Music was always around though. Her father was an opera singer, and her first husband was a songwriter. “I sang with him and with his groups and performed his songs,” she told me, “and when the marriage ended I thought ‘Well, if he can do it, then I probably can too!’ I started writing out of spite – it’s a good motivator! I wrote my first song and thought ‘That wasn’t too hard!’ and then another came up, and then suddenly I wasn’t writing out of spite anymore, but I could use those emotions to my advantage when I was writing. So I fell into it by accident. It was the strangest thing the first time someone labelled me as a songwriter. I went, ‘Oh, am I?’ It hadn’t occurred to me before that.”
The expat Canadian prairie girl moved to Auckland in 1988, following a brother who had married a Kiwi. “He said ‘You’ve gotta come over and see this place’, so I did. Just by coincidence I rang a movie theatre about a puppet company that was touring through the country and I got the job – that got me my work permit, which got me my permanent residence.”
The result was Lucky Damn Woman, an album that elicited gushing reviews for songs that were slightly country oriented without being overtly so.
Harding found that the acting she’d done for film, television and the stage was scarce in NZ, “Partly because I had this received North American accent.” Instead, “I had this collection of songs, and decided one day I needed to do something with it, and went into a small studio in Glen Eden and produced a tape.” The result was Lucky Damn Woman, an album that elicited gushing reviews for songs that were slightly country oriented without being overtly so.
In the mid-eighties, she fell in with a crowd who adored Gram Parsons and alt-country. But growing up on Gilbert & Sullivan, Sammy Davis Jnr and Barbra Streisand, and spending her teenage years taking in the likes of Captain Beefheart and Frank Zappa, meant C&W wasn’t really in her blood.
“I like lots of different music,” she says. “Some of it’s alternative country, some of it’s going back to really traditional stuff like the Carter Family. Some of it’s as far from country as you could imagine.”
She sees her own music as having various strands of influence, including blues and jazz. “It doesn’t bug the audience, but it bugs the music industry, because they think people are stupid. They think people only like one style of music, and that’s not true. They’ve made the incorrect assumption that people move along a straight line, and that if you deviate from that people are not going to enjoy it.”

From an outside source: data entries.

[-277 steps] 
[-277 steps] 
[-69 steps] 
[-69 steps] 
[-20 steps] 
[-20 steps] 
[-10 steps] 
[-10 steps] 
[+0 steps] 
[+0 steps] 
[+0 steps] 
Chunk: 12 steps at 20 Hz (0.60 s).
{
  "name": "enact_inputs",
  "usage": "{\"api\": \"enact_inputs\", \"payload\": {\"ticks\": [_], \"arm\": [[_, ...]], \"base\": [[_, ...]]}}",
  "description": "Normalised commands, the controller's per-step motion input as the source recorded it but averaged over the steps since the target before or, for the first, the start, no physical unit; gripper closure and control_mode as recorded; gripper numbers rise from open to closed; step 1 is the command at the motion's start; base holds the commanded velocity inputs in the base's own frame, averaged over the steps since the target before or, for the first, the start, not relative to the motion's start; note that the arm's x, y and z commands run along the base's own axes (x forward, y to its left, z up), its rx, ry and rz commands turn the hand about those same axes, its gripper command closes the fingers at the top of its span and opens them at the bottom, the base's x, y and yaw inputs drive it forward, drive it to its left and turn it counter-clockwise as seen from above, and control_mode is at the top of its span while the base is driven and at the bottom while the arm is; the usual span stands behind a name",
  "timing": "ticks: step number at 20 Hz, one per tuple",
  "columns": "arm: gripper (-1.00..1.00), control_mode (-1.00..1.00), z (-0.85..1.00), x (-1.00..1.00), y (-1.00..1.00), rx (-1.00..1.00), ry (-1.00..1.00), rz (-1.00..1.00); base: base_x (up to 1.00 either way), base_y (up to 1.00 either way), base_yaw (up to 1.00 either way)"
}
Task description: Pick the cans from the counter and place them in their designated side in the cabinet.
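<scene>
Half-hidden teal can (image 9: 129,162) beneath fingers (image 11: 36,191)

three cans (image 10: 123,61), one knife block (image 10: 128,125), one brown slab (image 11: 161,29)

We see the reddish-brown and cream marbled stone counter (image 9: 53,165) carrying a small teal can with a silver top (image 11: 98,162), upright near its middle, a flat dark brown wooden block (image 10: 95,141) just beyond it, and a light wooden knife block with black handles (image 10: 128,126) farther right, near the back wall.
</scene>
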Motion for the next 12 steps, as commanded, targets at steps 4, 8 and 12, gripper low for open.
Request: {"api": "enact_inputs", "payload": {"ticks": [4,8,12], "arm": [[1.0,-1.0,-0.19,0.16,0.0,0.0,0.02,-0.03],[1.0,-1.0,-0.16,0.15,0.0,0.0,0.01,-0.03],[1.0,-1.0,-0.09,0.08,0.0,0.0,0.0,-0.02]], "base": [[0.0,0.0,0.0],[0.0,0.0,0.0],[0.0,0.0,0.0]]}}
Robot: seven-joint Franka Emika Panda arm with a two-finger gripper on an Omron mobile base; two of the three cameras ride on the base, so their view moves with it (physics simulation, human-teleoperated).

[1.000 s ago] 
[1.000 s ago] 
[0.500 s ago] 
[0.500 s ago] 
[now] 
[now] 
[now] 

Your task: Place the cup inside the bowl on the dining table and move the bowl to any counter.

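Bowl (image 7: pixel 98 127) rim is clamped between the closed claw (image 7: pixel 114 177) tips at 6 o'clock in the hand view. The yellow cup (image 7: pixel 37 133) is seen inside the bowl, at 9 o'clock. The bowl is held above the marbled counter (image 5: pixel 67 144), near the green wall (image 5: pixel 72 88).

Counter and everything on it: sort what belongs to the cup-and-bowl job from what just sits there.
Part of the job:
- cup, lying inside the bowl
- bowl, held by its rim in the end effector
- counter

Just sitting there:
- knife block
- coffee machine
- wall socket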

Soon there was another marriage and a child, Hannah, who would grow up to sing under the name Aldous Harding, garnering her own acclaim in the process. But the marriage ended in grief, and after a painful child custody battle, Harding was marooned in Dunedin with another relationship that wasn’t built to last, but made great fuel for songwriting.
Finally settled into yet another marriage on an organic flax farm in the deep south, Harding started working on a follow-up album, which was released in 2004. Recorded at the now razed Helen Young Studio in Auckland with Ben King (Goldenhorse) in the producer’s chair, Clean Break featured an eclectic but stellar cast of local musicians, including guitarist Nigel Gavin, members of the Jews Brothers and improbably, former Pluto players Michael Franklin-Browne and Milan Borich. A mature work that drew on her frequently unsettled life for emotional gravitas, but found her in a positive place, it sold only moderately, but did win her a Tui for the New Zealand Music Awards Best Folk Album of 2004/05. It also introduced 13-year-old daughter Hannah to the world on a duet the pair co-wrote, ‘Exactly What To Say’.
“If you concentrated all the life experience I’ve had, it’s not a cute, lovely, funny picture,” she says. “The line in the song with Hannah, ‘The things that happened to me back then, I don’t want them to happen to you.’ What I went through to get here, will you have to do that? Of course! But I don’t want you to. It’s every mother’s worst nightmare.”
Since then, Harding has been relatively quiet, enjoying life on the farm, occasionally performing, and getting back into theatre. In 2010, she toured a new album, Restless & Crazy, but never quite got around to releasing it officially:
“I recorded Restless & Crazy at the now defunct Hillside Studios in Auckland with co-producer Warren Mendonsa, and we had a ball doing it – it was the most fun I had ever had in a studio. I took off to Canada after I recorded it and decided while in hospital with my dying Mum that I didn’t want to do it anymore. I toured it, but the experience left me with a “never again” feeling. I hated touring because, in the end, it felt like having sex when you really don’t want to.”
More recently, Harding has returned to her theatrical roots: “Physical theatre, mask, puppetry, clowning, etcetera – my truest self. I may tour again, but it will be a completely different animal, a mix of music and theatre. Now that gets me in the mood.”